> AIM OF THE TASK: Could you set down the listing below exactly and omit its images?

━━━━━━

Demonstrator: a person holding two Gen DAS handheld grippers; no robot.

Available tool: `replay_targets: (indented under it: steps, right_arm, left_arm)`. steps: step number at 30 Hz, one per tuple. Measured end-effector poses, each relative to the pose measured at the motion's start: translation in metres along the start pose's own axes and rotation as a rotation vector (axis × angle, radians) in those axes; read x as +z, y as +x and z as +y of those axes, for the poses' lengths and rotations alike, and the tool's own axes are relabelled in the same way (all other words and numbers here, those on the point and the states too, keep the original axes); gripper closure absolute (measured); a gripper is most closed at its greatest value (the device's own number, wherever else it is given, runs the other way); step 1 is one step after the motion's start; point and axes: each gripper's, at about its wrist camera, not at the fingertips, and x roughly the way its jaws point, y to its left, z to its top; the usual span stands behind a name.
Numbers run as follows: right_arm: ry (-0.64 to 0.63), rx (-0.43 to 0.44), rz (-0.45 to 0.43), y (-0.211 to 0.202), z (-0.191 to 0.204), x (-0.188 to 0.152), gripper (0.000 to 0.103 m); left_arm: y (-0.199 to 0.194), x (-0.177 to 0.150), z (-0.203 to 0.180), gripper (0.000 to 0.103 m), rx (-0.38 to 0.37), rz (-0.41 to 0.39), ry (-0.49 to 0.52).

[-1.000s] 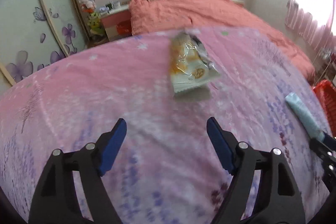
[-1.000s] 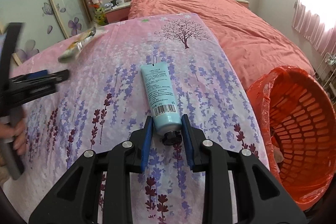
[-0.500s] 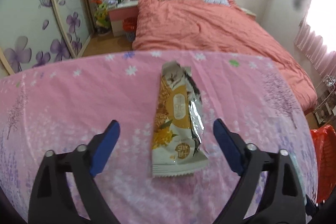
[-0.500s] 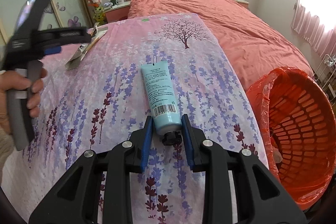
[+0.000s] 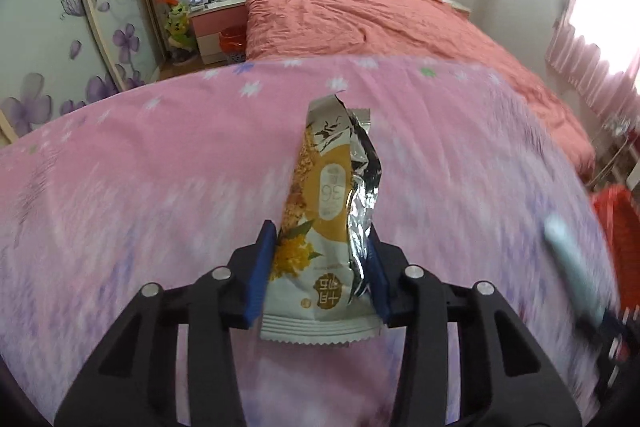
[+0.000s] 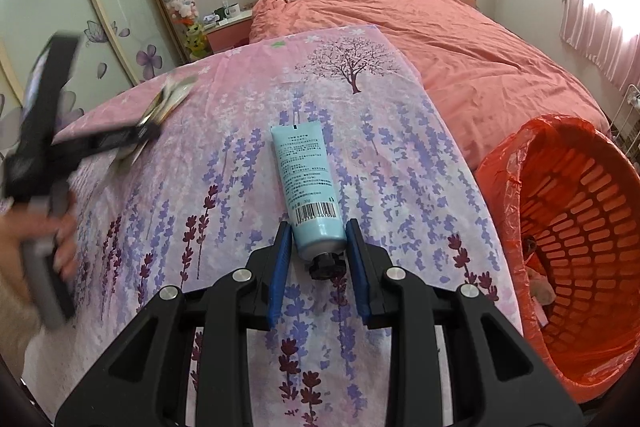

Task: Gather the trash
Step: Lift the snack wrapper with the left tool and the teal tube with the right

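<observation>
A pink sheet [image 6: 248, 131] printed with lavender sprigs and a tree covered the table, with a coral-quilted bed [image 6: 460, 39] beyond. The left tongs [image 5: 320, 267] were closing on a torn snack wrapper [image 5: 328, 211], both pads against its sides. The right tongs [image 6: 320, 259] flanked the cap end of a blue tube [image 6: 306, 183] lying on the sheet, jaws opening slightly. An orange lined basket [image 6: 580, 227] stood at the right.

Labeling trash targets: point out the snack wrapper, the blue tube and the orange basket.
snack wrapper [image 5: 320, 227], left wrist view, yellow printed front.
blue tube [image 6: 308, 179], right wrist view, printed body above the barcode.
orange basket [image 6: 592, 227], right wrist view, slotted inner wall.
</observation>
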Motion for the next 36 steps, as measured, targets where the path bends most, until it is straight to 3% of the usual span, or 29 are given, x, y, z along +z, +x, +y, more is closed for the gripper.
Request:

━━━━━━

> RESPONSE TO THIS EXERCISE:
Demonstrator: a person holding two Gen DAS handheld grippers; no robot.

Available tool: `replay_targets: (indented under it: steps, right_arm, left_arm)`. steps: step number at 30 Hz, one per tuple. Measured end-effector poses, each relative to the pose measured at the motion's start: translation in metres along the start pose's own axes and rotation as a rotation vector (axis × angle, radians) in those axes; read x as +z, y as +x and z as +y of those axes, for the poses' lengths and rotations alike, and the tool's own axes are relabelled in the same way (all other words and numbers here, those on the point and the states too, keep the original axes); gripper closure absolute (measured); a gripper is most closed at its greatest value (the device's own number, wherever else it is given, runs the other way); step 1 is one step after the motion's start; point and axes: each gripper's, at about its wrist camera, not at the fingertips, and x roughly the way its jaws point, y to its left, z to its top; the usual span stands behind a name.
Numbers run as follows: right_arm: ry (-0.64 to 0.63), rx (-0.43 to 0.44), rz (-0.45 to 0.43), y (-0.211 to 0.202), z (-0.191 to 0.204), x (-0.188 to 0.152), gripper (0.000 to 0.103 m); left_arm: y (-0.199 to 0.194), x (-0.177 to 0.150), z (-0.203 to 0.180), gripper (0.000 to 0.103 m), rx (-0.38 to 0.37), rz (-0.41 to 0.39), ry (-0.49 to 0.52).

[-1.000s] 
[-1.000s] 
[-0.500s] 
[-0.500s] 
[+0.000s] 
[+0.000s] 

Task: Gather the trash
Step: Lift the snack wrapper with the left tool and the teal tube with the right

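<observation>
A pink sheet [image 6: 248, 131] printed with lavender sprigs and a tree covered the table, with a coral-quilted bed [image 6: 460, 39] beyond. The left tongs [image 5: 320, 267] were closing on a torn snack wrapper [image 5: 328, 211], both pads against its sides. The right tongs [image 6: 320, 259] flanked the cap end of a blue tube [image 6: 306, 183] lying on the sheet, jaws opening slightly. An orange lined basket [image 6: 580, 227] stood at the right.

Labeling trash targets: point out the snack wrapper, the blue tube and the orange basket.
snack wrapper [image 5: 320, 227], left wrist view, yellow printed front.
blue tube [image 6: 308, 179], right wrist view, printed body above the barcode.
orange basket [image 6: 592, 227], right wrist view, slotted inner wall.
</observation>
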Motion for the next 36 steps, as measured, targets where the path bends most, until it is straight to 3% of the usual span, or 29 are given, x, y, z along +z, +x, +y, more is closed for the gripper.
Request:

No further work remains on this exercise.